### EXERCISE GOAL
Please report every line from the material that contains the word "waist".
──────── PROVIDED DATA
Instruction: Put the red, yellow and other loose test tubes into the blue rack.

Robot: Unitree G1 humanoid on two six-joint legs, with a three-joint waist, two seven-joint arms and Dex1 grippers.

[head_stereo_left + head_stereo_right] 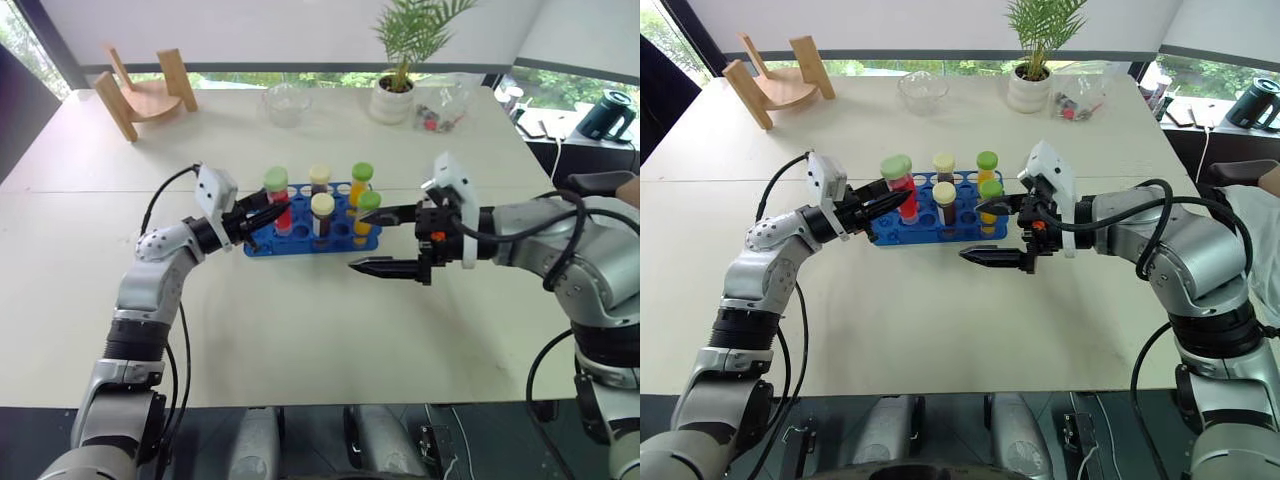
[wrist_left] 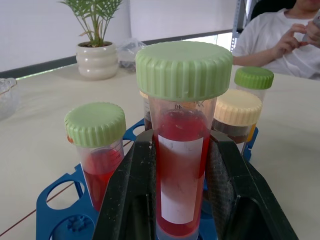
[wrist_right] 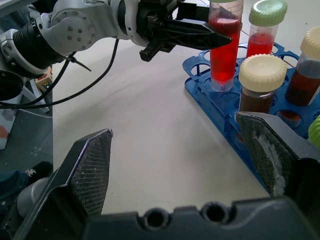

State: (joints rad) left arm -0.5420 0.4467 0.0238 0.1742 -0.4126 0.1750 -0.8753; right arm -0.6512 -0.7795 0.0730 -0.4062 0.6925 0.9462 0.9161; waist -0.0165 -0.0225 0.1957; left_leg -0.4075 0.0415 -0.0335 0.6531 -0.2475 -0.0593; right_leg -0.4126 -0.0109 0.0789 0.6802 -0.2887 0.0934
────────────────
### EXPECTED ANSWER
Robot: Unitree G1 humanoid on two six-joint legs, with a three-joint waist, two seven-joint arms and Dex1 grippers.
State: (joints rad) left arm -0.5420 0.4467 0.0238 0.1742 -0.4126 0.1750 -0.8753; right arm -0.6512 -0.7795 0.0730 -0.4062 0.6925 0.9462 0.9161; waist -0.0165 -0.0225 0.1957; left_leg -0.4075 0.0415 -0.0335 0.6531 -0.2475 -0.0593; right_leg -0.4126 -0.0109 0.0789 0.6802 -0.2887 0.0934

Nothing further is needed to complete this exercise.